### DATA EXTRACTS
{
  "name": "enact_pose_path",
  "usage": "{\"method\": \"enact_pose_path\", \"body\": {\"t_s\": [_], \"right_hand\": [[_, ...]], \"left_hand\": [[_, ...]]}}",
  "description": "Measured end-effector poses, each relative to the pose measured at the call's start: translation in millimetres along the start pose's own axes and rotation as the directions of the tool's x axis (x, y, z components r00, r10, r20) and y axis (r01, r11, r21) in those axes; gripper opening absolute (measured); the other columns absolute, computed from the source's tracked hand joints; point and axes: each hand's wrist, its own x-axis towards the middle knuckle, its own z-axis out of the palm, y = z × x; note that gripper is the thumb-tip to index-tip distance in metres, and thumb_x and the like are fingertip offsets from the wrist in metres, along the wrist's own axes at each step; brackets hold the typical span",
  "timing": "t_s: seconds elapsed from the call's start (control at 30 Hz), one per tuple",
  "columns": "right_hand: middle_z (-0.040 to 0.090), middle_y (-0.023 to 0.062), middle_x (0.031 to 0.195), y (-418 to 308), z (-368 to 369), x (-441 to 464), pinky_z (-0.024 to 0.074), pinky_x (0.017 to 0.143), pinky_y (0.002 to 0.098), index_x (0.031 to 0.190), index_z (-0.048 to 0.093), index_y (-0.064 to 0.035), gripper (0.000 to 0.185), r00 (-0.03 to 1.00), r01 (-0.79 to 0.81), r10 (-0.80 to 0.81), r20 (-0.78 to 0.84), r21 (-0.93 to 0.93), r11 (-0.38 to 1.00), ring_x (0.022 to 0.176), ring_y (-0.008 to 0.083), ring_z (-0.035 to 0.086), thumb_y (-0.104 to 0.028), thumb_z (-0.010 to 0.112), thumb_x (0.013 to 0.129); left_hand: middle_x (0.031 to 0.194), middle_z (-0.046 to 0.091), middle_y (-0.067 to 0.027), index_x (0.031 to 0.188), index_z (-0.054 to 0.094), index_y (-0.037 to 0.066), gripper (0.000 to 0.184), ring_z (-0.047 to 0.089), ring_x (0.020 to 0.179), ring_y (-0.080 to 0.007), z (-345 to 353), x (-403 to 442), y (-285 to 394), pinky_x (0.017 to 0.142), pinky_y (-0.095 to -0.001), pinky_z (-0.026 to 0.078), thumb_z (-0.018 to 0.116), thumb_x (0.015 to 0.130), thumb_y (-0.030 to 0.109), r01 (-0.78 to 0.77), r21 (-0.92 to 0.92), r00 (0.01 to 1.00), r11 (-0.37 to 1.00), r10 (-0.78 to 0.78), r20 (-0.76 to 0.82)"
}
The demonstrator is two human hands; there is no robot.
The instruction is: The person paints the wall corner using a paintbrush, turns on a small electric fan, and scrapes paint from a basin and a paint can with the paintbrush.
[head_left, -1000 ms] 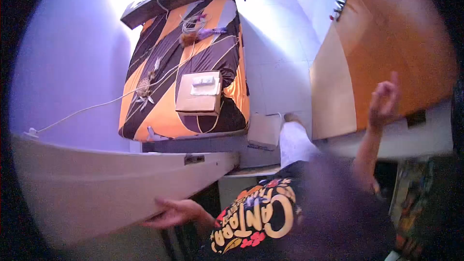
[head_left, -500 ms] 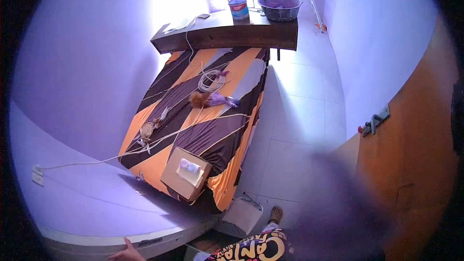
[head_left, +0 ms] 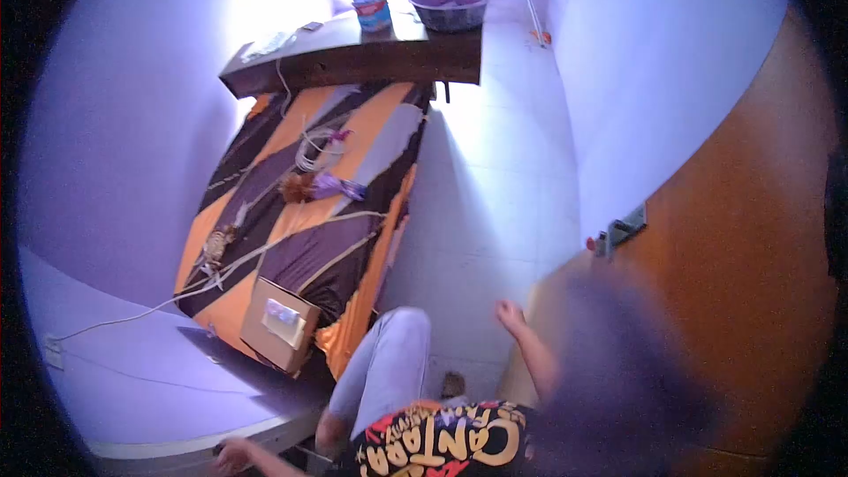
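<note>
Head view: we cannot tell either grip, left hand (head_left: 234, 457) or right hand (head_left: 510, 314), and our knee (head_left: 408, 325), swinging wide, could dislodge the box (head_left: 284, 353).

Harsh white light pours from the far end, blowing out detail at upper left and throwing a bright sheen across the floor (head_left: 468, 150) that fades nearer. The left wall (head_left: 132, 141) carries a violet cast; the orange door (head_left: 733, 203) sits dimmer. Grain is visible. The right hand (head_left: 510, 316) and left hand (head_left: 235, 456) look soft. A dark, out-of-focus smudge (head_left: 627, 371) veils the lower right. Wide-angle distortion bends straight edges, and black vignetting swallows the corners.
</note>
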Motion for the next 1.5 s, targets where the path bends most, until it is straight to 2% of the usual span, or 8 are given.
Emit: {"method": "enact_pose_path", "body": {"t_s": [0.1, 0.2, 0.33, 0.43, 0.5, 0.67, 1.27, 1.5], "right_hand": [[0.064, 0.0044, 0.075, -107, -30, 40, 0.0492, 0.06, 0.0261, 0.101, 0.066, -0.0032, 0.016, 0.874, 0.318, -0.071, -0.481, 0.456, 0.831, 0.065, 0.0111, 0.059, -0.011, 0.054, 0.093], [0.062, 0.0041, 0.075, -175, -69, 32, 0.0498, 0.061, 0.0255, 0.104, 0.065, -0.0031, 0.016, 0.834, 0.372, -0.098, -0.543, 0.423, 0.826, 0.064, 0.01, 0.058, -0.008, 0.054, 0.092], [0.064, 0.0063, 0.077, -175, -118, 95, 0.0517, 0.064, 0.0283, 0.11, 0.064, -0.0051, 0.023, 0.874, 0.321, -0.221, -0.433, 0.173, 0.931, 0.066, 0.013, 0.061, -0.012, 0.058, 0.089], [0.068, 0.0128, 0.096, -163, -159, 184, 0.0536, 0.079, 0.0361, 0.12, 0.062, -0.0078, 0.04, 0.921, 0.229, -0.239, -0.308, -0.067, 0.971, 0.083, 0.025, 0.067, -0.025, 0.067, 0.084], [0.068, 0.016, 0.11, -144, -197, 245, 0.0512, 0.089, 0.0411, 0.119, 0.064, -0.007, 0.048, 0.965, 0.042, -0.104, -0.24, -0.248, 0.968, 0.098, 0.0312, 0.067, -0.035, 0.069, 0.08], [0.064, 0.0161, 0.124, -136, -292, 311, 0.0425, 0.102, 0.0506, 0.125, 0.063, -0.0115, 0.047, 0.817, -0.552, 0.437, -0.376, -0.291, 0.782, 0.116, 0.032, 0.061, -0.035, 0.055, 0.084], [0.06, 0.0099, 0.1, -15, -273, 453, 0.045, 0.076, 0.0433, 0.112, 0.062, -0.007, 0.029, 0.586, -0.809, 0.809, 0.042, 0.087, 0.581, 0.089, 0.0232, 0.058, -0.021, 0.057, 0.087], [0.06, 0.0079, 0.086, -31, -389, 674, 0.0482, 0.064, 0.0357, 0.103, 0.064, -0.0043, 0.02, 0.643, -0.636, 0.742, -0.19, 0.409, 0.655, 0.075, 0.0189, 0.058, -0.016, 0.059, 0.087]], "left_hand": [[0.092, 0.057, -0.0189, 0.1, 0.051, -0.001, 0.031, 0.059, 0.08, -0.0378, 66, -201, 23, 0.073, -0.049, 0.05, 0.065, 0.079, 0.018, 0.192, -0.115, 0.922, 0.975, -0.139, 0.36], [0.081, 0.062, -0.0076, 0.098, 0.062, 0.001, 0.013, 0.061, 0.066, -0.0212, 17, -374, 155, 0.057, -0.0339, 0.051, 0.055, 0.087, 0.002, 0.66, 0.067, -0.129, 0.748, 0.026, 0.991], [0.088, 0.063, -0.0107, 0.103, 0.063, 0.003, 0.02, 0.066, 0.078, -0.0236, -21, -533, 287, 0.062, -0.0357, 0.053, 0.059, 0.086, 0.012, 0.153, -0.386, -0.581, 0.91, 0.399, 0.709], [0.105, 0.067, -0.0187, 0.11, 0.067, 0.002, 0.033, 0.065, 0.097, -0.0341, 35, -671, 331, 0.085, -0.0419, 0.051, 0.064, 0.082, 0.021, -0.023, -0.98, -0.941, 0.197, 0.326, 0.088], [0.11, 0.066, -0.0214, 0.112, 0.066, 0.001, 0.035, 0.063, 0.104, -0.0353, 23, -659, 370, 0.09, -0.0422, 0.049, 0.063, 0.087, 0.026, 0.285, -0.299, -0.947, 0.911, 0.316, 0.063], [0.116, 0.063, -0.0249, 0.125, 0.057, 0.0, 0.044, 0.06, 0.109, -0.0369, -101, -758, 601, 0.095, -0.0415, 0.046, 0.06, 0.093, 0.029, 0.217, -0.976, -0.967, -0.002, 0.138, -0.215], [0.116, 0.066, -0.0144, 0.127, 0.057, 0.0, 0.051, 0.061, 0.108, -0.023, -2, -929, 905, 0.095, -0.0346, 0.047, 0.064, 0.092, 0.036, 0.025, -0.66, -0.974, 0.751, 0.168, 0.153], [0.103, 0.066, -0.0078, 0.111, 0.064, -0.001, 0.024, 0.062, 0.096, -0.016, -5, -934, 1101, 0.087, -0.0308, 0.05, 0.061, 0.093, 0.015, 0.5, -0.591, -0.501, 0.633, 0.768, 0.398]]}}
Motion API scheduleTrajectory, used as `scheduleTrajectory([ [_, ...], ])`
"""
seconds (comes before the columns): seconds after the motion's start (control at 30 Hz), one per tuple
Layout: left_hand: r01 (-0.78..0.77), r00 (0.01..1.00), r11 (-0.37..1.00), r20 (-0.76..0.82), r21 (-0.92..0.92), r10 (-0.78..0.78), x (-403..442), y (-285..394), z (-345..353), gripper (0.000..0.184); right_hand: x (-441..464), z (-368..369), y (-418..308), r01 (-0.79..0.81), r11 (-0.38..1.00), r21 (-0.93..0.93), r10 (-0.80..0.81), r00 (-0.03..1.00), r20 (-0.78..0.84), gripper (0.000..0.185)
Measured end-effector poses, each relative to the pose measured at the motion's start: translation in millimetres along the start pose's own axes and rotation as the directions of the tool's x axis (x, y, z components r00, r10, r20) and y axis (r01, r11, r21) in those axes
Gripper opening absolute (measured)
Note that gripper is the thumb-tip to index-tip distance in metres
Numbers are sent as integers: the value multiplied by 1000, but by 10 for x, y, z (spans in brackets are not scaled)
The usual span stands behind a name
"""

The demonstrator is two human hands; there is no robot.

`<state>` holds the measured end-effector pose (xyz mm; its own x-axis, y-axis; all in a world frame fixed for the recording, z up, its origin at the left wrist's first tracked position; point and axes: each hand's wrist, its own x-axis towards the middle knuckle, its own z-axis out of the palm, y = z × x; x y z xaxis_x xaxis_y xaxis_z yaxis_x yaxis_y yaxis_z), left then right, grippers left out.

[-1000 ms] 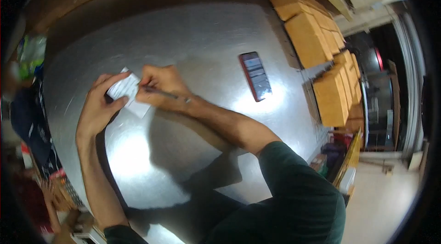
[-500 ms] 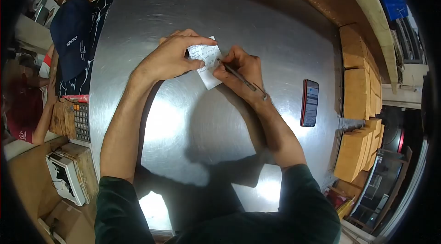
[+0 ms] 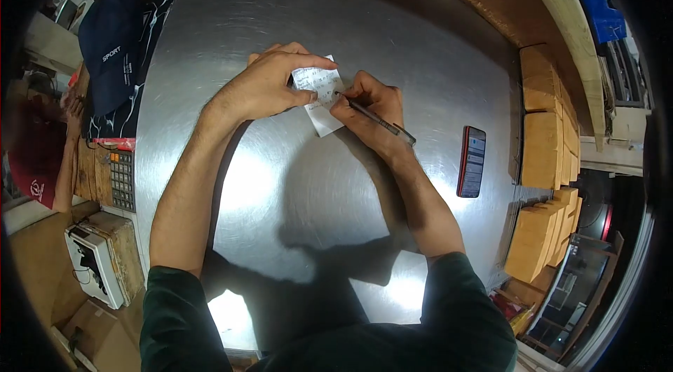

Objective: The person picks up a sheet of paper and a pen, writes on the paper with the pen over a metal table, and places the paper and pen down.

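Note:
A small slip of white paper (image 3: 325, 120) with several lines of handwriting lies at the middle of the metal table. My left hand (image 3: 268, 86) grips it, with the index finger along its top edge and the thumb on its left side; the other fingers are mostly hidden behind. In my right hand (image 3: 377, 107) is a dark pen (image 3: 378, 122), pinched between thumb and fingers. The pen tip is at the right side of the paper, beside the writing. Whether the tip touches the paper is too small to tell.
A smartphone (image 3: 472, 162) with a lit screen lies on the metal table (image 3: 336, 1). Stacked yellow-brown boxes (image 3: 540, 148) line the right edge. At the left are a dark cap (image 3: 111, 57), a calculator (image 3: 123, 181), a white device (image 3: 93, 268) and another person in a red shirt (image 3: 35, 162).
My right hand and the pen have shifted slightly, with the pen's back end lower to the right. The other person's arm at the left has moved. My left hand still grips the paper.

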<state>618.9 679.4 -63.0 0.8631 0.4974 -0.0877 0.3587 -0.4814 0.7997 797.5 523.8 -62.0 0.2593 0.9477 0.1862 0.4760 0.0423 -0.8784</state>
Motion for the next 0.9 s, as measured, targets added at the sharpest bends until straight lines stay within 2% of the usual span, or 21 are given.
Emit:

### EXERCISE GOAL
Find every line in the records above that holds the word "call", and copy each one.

### ANSWER FOR THE TASK
  "description": "Measured end-effector poses, each relative to the pose measured at the call's start: translation in millimetres along the start pose's own axes and rotation as the directions of the tool's x axis (x, y, z components r00, r10, r20) and y axis (r01, r11, r21) in those axes; gripper opening absolute (measured); the other columns absolute, computed from the source's tracked hand joints; point and axes: each hand's wrist, its own x-axis towards the middle knuckle, its own z-axis out of the palm, y = z × x; note that gripper is the thumb-tip to index-tip distance in metres, and thumb_x and the like are fingertip offsets from the wrist in metres, along the wrist's own axes at each step; brackets hold the typical span",
  "timing": "t_s: seconds elapsed from the call's start (control at 30 Hz), one per tuple",

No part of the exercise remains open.